The Future of Software Engineering

Working hypotheses:

Software engineering is the best domain for examination because it is the tip of the spear for AI; impacts and patterns in this domain should similarly ripple into others
As agentic development moves from human in the loop to autonomous swarms, parallels can be drawn to older fields like management theory

Red Queen's Race

AI capability, and accordingly user trust in those systems, has increased dramatically since the initial ChatGPT moment in 2022. The smallest unit of initial adoption was the tab-autocomplete, a straightforward, next token predictor; typing out “Green Eggs and” would result in a suggestion of “Ham”. The engineer still drove the bulk of the logic and implementation.

Next was the shift from micro-generation to macro-generation, with ChatGPT being able to generate entire files and the engineer moving into the role of discerning copy paster. The AI, however, was still unable to get much context on the underlying software being edited. Companies like Cursor then integrated AI into the IDE so it could read and understand the files it was editing. OpenAI introduced function calling, and now models could both gather their own context and debug their own output. Problems shifted from granular semantic errors with the generated code to code that had surface level beauty, but logical issues with the product direction or broader context.
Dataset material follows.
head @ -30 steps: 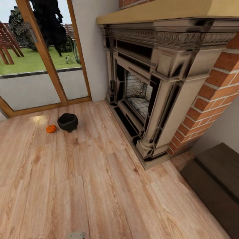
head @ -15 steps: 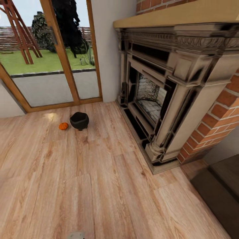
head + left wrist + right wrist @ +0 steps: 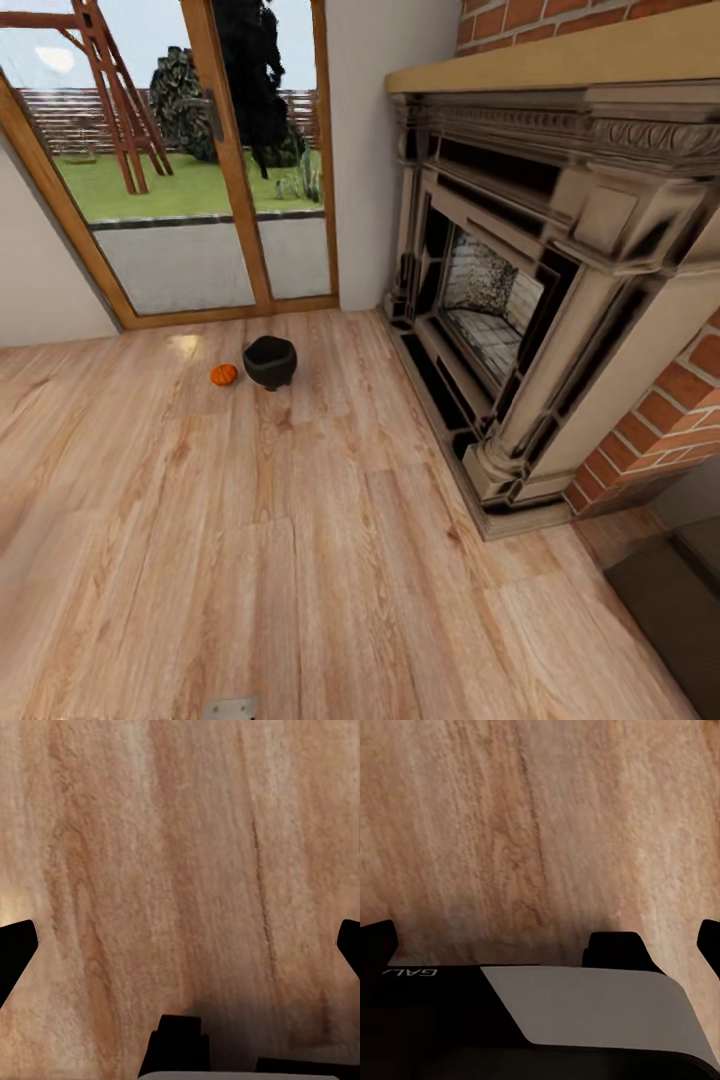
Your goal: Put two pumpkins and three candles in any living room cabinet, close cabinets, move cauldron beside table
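Living-room floor [image 3: 300, 560] with fireplace [image 3: 530, 300], cauldron [image 3: 270, 361] and one pumpkin [image 3: 224, 374].

The black cauldron stands upright on the wooden floor, well apart from the fireplace and near the glazed wooden doors [image 3: 230, 160]; the orange pumpkin lies just beside the cauldron, on its side away from the fireplace, not touching it. A dark brown corner of furniture [image 3: 670, 610] sits on the floor beyond the fireplace's brick edge. In the left wrist view the left gripper [image 3: 180, 945] hangs over bare floorboards with its jaws spread wide and empty. In the right wrist view the right gripper [image 3: 540, 941] likewise faces the floor, jaws wide apart, nothing between them.
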You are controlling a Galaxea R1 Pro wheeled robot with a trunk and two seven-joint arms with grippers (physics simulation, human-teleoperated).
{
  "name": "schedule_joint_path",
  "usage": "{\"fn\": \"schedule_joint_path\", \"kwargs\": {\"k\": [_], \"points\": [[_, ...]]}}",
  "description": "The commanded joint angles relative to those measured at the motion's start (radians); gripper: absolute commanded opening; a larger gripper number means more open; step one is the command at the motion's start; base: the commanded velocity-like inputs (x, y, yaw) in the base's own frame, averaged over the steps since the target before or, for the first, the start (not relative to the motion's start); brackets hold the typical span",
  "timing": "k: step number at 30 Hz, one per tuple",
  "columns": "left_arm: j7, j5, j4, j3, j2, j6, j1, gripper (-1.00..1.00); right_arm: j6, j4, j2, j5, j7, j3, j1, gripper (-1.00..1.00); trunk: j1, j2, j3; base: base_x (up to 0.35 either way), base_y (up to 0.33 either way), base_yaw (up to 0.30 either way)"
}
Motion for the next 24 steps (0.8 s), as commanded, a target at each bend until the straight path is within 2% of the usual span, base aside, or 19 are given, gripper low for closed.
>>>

These systems moved from single back and forth chats into chained together tasks that constituted an agentic loop. The software engineer’s workflow evolved to be much more collaborative; the human would give an objective and review the proposed strategy, adjusting or approving, and then let the agent think, write, debug, and test its own code. Human intervention, outside of guardrailing the implementation agent, shifted down the SDLC to PR reviews - although specialized AI tools like Greptile or Cursor’s BugBot are increasingly eroding that point of human intervention as well.

With rising quality of AI output and more time for people to become comfortable (at what point before the water boils is the frog most comfortable?) with these systems, viral agents like OpenClaw run with complete autonomy and act on behalf of their human owner. With the human mostly or completely out of the loop, the cognitive load of managing a single agent has decreased such that engineers now have the ability to manage teams of agents in parallel.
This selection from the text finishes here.